● **Exercise instructions**: Beginning at the top of the material, repeat each line exactly, and stop once the line with "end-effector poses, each" has been written.

● **Dataset excerpt**:
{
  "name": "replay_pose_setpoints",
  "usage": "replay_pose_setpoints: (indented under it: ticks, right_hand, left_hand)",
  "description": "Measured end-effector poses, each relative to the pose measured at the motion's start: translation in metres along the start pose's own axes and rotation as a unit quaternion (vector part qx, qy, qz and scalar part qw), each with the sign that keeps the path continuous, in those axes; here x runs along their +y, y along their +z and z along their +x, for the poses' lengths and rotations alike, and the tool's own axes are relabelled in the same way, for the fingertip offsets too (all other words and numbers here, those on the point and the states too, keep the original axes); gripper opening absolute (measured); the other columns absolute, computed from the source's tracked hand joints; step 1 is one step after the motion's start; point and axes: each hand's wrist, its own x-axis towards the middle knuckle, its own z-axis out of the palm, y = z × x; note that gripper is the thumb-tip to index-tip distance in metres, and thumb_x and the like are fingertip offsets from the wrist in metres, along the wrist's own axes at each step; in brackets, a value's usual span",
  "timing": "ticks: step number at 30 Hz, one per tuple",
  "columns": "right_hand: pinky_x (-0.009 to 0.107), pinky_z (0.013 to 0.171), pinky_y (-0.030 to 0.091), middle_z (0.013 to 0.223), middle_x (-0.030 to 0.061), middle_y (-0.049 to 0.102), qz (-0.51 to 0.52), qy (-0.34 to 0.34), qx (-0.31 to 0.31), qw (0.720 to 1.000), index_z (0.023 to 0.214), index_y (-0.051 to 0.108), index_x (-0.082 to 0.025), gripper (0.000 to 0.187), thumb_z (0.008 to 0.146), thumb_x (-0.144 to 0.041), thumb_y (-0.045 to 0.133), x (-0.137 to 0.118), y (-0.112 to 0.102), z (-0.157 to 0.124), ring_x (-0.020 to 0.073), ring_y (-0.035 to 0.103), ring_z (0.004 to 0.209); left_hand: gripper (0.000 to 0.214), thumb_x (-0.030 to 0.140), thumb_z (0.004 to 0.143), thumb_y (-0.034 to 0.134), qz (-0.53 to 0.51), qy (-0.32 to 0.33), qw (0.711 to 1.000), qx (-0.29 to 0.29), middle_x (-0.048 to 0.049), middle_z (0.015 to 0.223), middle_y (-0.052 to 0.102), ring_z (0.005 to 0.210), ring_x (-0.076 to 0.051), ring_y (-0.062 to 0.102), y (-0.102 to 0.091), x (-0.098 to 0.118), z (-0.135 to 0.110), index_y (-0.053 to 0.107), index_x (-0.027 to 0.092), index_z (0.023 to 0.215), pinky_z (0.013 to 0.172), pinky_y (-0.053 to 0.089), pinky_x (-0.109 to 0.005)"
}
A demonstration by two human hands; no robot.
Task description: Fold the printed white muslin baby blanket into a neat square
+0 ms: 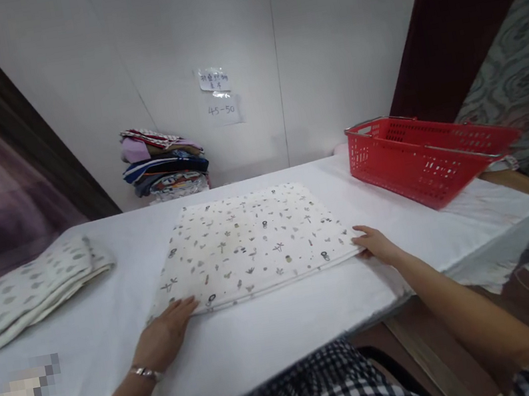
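A white cloth [252, 244] printed with small grey, black and tan motifs lies folded in a flat rectangle on the white-covered table [278, 338]. My left hand [168, 332], with a metal bracelet at the wrist, rests flat on its front left corner, fingers stretched out. At the front right corner, my right hand [376, 245] holds the layered edge, some fingers on top and others partly hidden beneath.
On the left lies another folded white cloth [31, 288] with grey spots. A red plastic basket [390, 160] stands at the right. Behind the table is a stack of folded fabrics [165, 164] against the wall, near paper signs [223, 109]. A blurred patch covers the lower left.
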Motion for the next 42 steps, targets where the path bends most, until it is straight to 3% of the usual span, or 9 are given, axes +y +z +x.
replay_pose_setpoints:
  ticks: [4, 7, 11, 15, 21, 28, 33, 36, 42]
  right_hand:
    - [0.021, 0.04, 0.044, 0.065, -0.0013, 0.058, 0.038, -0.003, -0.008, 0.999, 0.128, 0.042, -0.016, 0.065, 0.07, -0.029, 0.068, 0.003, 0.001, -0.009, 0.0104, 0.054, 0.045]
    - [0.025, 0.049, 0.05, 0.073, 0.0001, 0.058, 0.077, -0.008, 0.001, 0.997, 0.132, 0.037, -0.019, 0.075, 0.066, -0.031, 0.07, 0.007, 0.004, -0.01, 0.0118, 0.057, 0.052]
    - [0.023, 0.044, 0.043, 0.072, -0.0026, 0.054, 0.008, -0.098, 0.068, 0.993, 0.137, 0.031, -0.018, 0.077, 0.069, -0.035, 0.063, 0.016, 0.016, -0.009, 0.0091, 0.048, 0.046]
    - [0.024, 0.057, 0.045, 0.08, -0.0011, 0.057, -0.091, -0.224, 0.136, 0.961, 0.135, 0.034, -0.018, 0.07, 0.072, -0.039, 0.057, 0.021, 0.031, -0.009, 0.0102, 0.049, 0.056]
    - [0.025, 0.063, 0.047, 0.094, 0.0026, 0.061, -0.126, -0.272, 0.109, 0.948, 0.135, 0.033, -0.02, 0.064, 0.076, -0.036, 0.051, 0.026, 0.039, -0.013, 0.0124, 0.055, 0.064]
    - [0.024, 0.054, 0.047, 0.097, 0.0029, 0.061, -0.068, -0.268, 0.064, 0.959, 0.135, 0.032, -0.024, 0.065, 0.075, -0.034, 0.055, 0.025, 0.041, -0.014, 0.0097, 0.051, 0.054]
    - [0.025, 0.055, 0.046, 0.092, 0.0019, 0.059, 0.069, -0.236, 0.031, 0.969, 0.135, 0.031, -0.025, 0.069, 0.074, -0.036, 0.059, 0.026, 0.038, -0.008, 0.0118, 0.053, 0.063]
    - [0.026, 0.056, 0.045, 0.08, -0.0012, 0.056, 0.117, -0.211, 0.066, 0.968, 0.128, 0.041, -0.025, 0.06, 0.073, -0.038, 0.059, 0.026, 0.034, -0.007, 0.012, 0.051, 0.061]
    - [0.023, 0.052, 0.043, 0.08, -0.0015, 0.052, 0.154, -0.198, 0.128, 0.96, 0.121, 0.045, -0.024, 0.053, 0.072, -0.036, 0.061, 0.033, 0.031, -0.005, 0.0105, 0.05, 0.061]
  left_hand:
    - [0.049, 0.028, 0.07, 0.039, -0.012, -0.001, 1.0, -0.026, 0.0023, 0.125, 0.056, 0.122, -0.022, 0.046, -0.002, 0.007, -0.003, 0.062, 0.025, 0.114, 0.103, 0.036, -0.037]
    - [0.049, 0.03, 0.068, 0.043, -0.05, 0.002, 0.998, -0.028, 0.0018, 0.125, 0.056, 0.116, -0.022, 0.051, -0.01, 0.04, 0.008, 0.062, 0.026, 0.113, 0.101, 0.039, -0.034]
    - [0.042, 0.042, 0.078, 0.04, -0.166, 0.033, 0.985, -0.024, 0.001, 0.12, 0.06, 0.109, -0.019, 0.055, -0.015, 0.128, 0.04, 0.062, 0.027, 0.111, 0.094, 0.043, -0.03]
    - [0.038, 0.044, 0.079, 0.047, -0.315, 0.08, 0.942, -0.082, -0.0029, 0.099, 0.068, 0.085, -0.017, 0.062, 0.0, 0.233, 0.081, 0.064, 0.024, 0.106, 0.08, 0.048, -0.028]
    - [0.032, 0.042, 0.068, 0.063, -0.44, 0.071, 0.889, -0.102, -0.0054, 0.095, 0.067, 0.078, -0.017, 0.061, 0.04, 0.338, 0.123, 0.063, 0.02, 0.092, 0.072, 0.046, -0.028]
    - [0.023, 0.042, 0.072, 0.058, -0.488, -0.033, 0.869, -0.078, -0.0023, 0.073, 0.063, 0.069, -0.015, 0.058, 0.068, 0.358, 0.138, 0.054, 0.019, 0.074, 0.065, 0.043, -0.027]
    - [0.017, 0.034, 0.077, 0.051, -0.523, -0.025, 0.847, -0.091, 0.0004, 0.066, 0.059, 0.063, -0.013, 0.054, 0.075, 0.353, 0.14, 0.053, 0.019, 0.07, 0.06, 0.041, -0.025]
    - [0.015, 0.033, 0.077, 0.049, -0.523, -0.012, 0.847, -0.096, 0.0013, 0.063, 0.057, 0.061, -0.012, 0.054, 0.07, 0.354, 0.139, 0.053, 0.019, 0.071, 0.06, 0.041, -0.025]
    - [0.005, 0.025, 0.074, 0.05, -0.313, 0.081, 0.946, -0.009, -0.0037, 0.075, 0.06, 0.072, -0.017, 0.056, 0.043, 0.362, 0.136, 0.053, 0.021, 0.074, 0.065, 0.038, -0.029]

● **Solution to the exercise**:
{
  "name": "replay_pose_setpoints",
  "usage": "replay_pose_setpoints: (indented under it: ticks, right_hand, left_hand)",
  "description": "Measured end-effector poses, each relative to the pose measured at the motion's start: translation in metres along the start pose's own axes and rotation as a unit quaternion (vector part qx, qy, qz and scalar part qw), each with the sign that keeps the path continuous, in those axes; here x runs along their +y, y along their +z and z along their +x, for the poses' lengths and rotations alike, and the tool's own axes are relabelled in the same way, for the fingertip offsets too (all other words and numbers here, those on the point and the states too, keep the original axes); gripper opening absolute (measured); the other columns absolute, computed from the source's tracked hand joints; step 1 is one step after the motion's start; point and axes: each hand's wrist, its own x-axis towards the middle knuckle, its own z-axis out of the palm, y = z × x; note that gripper is the thumb-tip to index-tip distance in metres, and thumb_x and the like are fingertip offsets from the wrist in metres, along the wrist's own axes at each step; in brackets, a value's usual span",

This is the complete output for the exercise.